Hari Rabu siang, 11 Februari 2026, Puskesmas Kaliangkrik
menyelenggarakan kegiatan Lokakarya Mini Bulan Februari 2026 yang berlangsung
dengan penuh semangat, kebersamaan, dan komitmen untuk terus meningkatkan mutu
pelayanan. Kegiatan rutin bulanan ini menjadi momentum penting dalam melakukan
evaluasi capaian program, memperkuat koordinasi lintas program, serta merumuskan
strategi kegiatan yang akan dilaksanakan pada bulan berikutnya.
Lokakarya Mini kali ini difokuskan pada pembahasan target
Standar Pelayanan Minimal (SPM), evaluasi kinerja bulan sebelumnya, serta
perencanaan teknis kegiatan yang akan datang. Seluruh penanggung jawab program
(PJ Program), penanggung jawab klaster (PJ Klaster), serta jajaran karyawan
Puskesmas Kaliangkrik hadir aktif dalam diskusi yang konstruktif.
Kegiatan diawali dengan sambutan hangat dari Kepala
Puskesmas Kaliangkrik, Bapak Ferry Ali Setiyanto, S.Kep., Ns., MAP. Dalam
arahannya, beliau menyampaikan apresiasi dan ucapan terima kasih kepada seluruh
karyawan atas dedikasi, kerja keras, dan capaian kinerja yang telah diraih.
Beliau menekankan bahwa tantangan pelayanan di Bulan Februari cukup dinamis
karena banyak agenda kegiatan yang sudah mulai berjalan. Oleh karena itu,
beliau mengajak seluruh tim untuk menyiapkan energi ekstra, menjaga kekompakan,
serta tetap memberikan pelayanan terbaik kepada masyarakat.
Selain itu, Kepala Puskesmas juga menyampaikan tindak lanjut
atas arahan dari Dinas Kesehatan Kabupaten Magelang, yang disampaikan oleh dr.
Lies Pramudiyanti, M.M. Dalam pesannya, dr. Lies menegaskan bahwa pelayanan
kesehatan harus selalu mengedepankan prinsip responsif, profesional, dan
berorientasi pada kebutuhan pasien. Kecepatan, ketepatan, serta keramahan dalam
pelayanan menjadi poin utama yang harus terus dijaga dan ditingkatkan.
Memasuki sesi inti, kegiatan dilanjutkan dengan diskusi dari
masing-masing PJ Klaster.
Ibu Dwi Elia Winarni, Amd.Keb., selaku PJ Klaster 2, menyampaikan komitmen kuat
dalam upaya mempertahankan 0 Angka Kematian Ibu (AKI) di Kecamatan Kaliangkrik.
Beliau juga memaparkan rencana penguatan program kesehatan ibu dan anak,
termasuk inovasi yang akan dikembangkan dalam penanganan dan pencegahan
stunting, melalui pendekatan promotif dan preventif yang lebih terintegrasi.
Selanjutnya, dr. Lina Noviarini, selaku PJ Klaster 3,
memberikan masukan strategis terkait optimalisasi pemanfaatan Anjungan Skrining
Mandiri (ASM).
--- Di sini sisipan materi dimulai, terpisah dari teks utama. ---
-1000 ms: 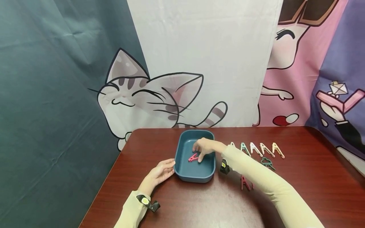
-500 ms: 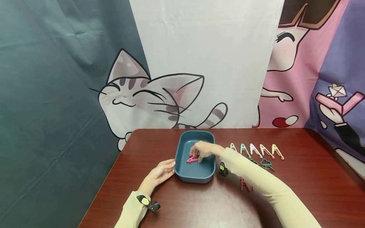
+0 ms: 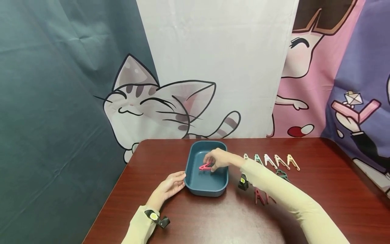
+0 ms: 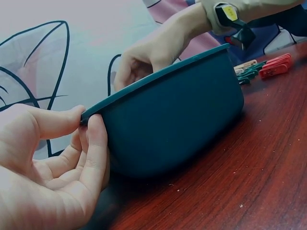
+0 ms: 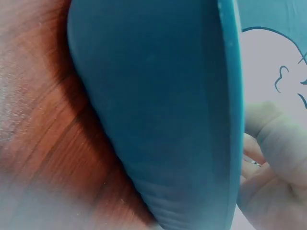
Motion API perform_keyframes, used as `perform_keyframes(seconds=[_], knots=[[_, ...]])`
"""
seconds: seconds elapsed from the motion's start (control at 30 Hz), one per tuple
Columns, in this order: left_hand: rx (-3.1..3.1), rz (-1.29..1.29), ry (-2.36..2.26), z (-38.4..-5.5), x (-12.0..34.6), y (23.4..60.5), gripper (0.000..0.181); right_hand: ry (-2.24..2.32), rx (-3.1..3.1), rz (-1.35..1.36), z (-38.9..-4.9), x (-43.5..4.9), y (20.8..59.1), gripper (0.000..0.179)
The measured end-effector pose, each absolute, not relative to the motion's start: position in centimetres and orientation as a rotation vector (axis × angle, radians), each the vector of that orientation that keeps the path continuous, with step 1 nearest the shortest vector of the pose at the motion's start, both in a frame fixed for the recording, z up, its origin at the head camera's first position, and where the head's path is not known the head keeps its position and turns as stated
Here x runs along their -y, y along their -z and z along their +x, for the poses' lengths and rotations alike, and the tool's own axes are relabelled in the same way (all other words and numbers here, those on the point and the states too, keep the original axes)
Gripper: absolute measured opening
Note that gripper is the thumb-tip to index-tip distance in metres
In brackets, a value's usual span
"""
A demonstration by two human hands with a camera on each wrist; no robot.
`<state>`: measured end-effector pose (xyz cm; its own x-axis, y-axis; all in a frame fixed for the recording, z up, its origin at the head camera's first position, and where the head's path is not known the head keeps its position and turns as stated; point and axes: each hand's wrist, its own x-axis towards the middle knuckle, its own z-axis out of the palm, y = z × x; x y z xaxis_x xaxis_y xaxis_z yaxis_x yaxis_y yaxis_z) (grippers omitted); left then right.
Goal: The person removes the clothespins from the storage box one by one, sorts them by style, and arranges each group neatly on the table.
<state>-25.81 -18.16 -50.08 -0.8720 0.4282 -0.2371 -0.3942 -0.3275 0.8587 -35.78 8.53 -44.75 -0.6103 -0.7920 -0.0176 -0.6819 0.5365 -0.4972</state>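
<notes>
A deep blue rectangular bin [image 3: 206,192] stands on the table. My left hand [image 3: 171,185] pinches its rim at the left side, thumb over the edge and fingers against the outer wall, as the left wrist view shows closely. Inside the bin, my right hand [image 3: 220,158] pinches a red clothespin [image 3: 204,167] by one end, its other end pointing left. From the right wrist view, the bin's wall [image 5: 158,86] hides the clothespin and part of the right hand [image 5: 283,153].
Right of the bin, several pale and green clothespins [image 3: 278,162] lie in a row on the brown table [image 3: 231,220]. Nearer are a dark green clip [image 3: 282,175] and red clothespins [image 3: 259,196], partly covered by the right sleeve [image 3: 283,193]. A printed curtain [image 3: 243,67] hangs behind.
Inside the bin, my right hand and the red clothespin shift slightly left and nearer, then back up a little; the clothespin has turned. My left hand keeps its grip on the rim.
</notes>
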Motion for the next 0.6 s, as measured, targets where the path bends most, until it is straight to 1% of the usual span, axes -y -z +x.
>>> perform_keyframes(seconds=[0.2, 0.27, 0.6], knots=[[-1.408, 0.035, -2.237, -25.8, 18.1, 50.1, 0.019, 0.762, -2.552, -1.230, -34.9, -9.4, 44.5, 0.039], [-1.403, 0.031, -2.242, -25.8, 18.1, 50.1, 0.016, 0.794, -2.555, -1.230, -34.6, -9.7, 44.5, 0.039], [-1.399, 0.054, -2.237, -25.8, 18.0, 50.2, 0.018, 0.955, -2.607, -1.211, -32.7, -11.0, 43.9, 0.038]])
Beliau menyampaikan bahwa ASM dapat dimaksimalkan sebagai sarana
pendukung dalam pelayanan Cek Kesehatan Gratis (CKG) di dalam gedung Puskesmas
Kaliangkrik, sehingga dapat mempercepat proses skrining dan meningkatkan
kenyamanan pasien.
Pada sesi berikutnya, drg. Fitria Nuraini, selaku PJ Teknis
sekaligus PJ CKG, memaparkan roadmap pelaksanaan CKG, termasuk alur layanan,
target sasaran, serta teknis pengentrian data pada aplikasi Sehat Indonesiaku.
Penjelasan ini bertujuan untuk menyamakan persepsi seluruh tim agar pelaksanaan
program berjalan tertib, akurat, dan sesuai standar pelaporan.
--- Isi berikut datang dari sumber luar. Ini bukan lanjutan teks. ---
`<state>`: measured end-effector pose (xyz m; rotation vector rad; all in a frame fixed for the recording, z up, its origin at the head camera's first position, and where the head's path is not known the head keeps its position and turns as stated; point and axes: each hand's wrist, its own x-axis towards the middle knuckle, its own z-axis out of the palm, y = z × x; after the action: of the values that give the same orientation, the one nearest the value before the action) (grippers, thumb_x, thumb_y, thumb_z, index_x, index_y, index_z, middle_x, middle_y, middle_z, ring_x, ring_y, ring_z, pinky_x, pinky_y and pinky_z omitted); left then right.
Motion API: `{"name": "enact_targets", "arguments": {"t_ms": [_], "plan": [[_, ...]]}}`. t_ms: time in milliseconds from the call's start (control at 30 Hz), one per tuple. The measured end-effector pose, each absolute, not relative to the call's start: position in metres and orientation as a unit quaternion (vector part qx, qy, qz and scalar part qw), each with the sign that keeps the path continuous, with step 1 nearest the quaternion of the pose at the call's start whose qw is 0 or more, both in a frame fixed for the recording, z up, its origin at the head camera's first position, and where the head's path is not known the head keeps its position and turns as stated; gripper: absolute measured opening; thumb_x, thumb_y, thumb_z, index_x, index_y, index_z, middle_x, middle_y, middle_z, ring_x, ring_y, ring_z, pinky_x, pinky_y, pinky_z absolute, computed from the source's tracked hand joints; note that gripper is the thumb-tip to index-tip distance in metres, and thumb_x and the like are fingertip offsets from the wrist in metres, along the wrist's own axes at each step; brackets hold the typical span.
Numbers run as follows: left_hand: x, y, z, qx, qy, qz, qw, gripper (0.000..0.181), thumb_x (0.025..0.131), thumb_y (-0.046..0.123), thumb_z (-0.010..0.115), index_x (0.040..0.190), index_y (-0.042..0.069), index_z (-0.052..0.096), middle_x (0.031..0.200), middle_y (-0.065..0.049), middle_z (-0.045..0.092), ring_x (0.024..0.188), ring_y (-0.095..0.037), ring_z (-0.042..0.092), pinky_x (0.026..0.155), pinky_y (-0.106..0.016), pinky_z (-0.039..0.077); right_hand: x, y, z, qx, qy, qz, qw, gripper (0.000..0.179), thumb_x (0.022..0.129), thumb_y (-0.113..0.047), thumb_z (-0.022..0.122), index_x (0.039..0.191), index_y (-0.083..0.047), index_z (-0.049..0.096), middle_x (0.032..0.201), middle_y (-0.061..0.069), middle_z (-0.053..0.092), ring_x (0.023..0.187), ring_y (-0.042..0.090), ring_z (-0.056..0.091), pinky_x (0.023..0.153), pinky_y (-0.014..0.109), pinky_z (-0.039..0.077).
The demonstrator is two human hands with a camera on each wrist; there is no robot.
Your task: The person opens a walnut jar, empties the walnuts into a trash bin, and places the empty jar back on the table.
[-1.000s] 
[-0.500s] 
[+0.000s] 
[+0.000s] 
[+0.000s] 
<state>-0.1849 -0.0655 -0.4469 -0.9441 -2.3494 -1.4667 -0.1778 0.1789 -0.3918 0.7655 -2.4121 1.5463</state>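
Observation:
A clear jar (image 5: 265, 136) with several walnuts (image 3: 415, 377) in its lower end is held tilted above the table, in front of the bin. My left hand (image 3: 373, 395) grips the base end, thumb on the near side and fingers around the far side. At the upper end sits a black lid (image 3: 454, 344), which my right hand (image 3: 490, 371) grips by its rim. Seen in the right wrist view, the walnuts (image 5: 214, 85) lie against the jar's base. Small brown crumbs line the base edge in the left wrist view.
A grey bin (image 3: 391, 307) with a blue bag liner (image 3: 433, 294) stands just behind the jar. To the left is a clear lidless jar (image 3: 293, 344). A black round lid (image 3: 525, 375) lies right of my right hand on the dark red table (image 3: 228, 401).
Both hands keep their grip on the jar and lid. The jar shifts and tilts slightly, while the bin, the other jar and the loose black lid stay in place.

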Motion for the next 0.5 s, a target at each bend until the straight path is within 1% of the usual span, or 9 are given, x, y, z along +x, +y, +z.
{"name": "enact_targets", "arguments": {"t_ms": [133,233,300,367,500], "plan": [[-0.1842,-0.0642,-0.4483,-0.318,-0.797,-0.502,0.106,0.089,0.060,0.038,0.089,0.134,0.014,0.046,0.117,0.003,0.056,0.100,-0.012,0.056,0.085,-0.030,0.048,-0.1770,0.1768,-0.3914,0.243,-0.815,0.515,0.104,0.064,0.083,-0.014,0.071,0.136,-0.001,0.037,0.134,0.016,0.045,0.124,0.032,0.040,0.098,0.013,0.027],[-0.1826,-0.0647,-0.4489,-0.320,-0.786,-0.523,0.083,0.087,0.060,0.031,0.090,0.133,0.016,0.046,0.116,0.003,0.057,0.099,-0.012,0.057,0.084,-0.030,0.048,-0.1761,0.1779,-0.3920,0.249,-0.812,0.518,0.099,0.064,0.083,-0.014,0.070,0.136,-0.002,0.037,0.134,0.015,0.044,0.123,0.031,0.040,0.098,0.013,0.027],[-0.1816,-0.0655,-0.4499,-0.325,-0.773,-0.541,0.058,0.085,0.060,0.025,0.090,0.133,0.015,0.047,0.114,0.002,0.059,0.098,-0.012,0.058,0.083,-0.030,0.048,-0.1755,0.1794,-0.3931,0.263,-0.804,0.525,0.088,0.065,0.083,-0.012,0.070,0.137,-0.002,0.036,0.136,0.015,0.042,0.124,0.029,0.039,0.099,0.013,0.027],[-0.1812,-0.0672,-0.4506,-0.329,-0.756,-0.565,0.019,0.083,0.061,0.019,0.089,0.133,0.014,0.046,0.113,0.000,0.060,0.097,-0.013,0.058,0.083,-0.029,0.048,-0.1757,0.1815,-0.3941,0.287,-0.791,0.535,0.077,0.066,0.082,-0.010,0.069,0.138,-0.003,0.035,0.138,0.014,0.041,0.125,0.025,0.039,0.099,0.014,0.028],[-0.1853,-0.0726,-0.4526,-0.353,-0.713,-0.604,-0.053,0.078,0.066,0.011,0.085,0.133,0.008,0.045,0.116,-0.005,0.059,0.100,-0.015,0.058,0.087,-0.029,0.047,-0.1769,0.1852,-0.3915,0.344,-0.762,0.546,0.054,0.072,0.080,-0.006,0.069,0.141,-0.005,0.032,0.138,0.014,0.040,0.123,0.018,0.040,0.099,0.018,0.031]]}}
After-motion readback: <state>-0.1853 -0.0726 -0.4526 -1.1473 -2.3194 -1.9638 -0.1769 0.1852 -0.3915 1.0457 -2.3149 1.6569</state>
Diskusi berlangsung interaktif, diwarnai dengan berbagai
masukan, ide, dan solusi dari peserta lokakarya. Semangat kolaborasi dan
tanggung jawab bersama menjadi nilai utama yang terasa kuat sepanjang kegiatan.
Dengan mengusung semangat “Totalitas Untuk Pelayanan
Berkualitas”, Puskesmas Kaliangkrik terus meneguhkan komitmennya untuk
memberikan pelayanan kesehatan yang optimal, humanis, dan berkesinambungan.
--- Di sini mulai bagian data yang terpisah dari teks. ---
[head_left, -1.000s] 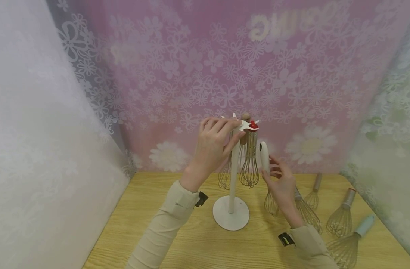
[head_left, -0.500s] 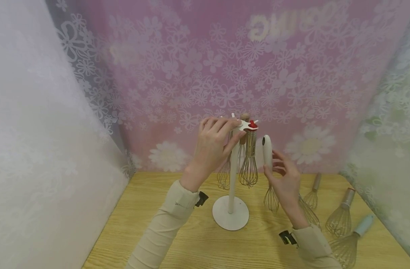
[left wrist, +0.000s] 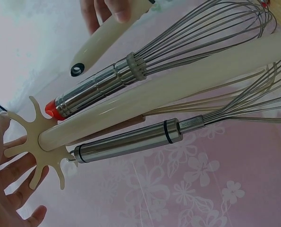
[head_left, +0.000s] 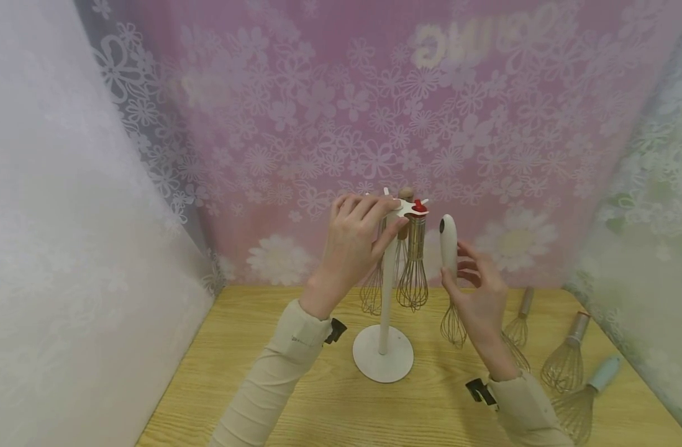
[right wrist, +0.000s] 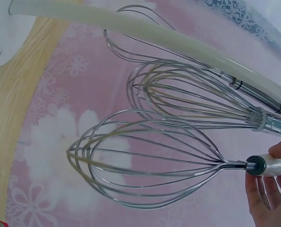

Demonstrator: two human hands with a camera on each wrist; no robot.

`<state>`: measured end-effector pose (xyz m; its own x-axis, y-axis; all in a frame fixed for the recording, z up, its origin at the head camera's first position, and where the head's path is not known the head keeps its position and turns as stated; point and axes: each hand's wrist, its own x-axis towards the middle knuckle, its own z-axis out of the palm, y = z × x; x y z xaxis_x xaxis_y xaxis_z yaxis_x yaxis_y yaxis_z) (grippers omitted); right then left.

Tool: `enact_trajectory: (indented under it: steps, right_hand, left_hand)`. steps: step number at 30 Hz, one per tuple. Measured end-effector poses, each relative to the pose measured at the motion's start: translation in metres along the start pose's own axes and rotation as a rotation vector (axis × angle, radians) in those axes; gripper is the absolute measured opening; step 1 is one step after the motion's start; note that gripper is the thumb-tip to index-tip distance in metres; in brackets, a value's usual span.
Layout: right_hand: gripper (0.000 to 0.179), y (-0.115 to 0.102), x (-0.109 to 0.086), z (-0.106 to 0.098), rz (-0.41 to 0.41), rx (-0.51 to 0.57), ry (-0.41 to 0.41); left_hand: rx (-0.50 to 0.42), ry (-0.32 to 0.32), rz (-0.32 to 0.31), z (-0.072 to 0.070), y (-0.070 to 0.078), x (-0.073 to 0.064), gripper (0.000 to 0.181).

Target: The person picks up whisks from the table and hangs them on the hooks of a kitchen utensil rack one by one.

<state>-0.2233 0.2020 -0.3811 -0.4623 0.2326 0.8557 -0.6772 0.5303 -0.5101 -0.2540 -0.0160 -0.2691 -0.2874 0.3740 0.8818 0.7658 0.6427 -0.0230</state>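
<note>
My left hand (head_left: 354, 239) rests on the star-shaped top of a white whisk stand (head_left: 387, 285), its fingers spread over the prongs in the left wrist view. From the stand hang a steel whisk with a red end (head_left: 415, 261), a wooden-handled whisk (head_left: 405, 195) partly hidden behind it, and an all-steel whisk (left wrist: 126, 142). To the right of the stand, my right hand (head_left: 481, 292) holds a white-handled whisk (head_left: 448, 242) upright, wires down, between thumb and fingers. Its wire head (right wrist: 145, 161) hangs apart from the stand and the other whisks.
On the wooden table (head_left: 296, 397), several whisks lie at the right: a small steel one (head_left: 520, 320), a red-ended one (head_left: 567, 357), a light-blue-handled one (head_left: 589, 394) and one partly behind my right wrist. Flowered cloth walls (head_left: 318, 124) enclose the back and sides.
My right hand has moved up and slightly right with the white-handled whisk, away from the hanging whisks. The left hand stays on the stand's top.
</note>
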Motion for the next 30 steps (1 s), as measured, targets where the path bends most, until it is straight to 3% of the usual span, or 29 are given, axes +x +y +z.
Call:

Melalui Lokakarya Mini ini, diharapkan seluruh program dan kegiatan dapat
berjalan lebih terarah, efektif, serta memberikan dampak nyata bagi peningkatan
derajat kesehatan masyarakat.
Puskesmas Kaliangkrik siap melangkah maju, bekerja lebih baik, dan melayani dengan sepenuh hati.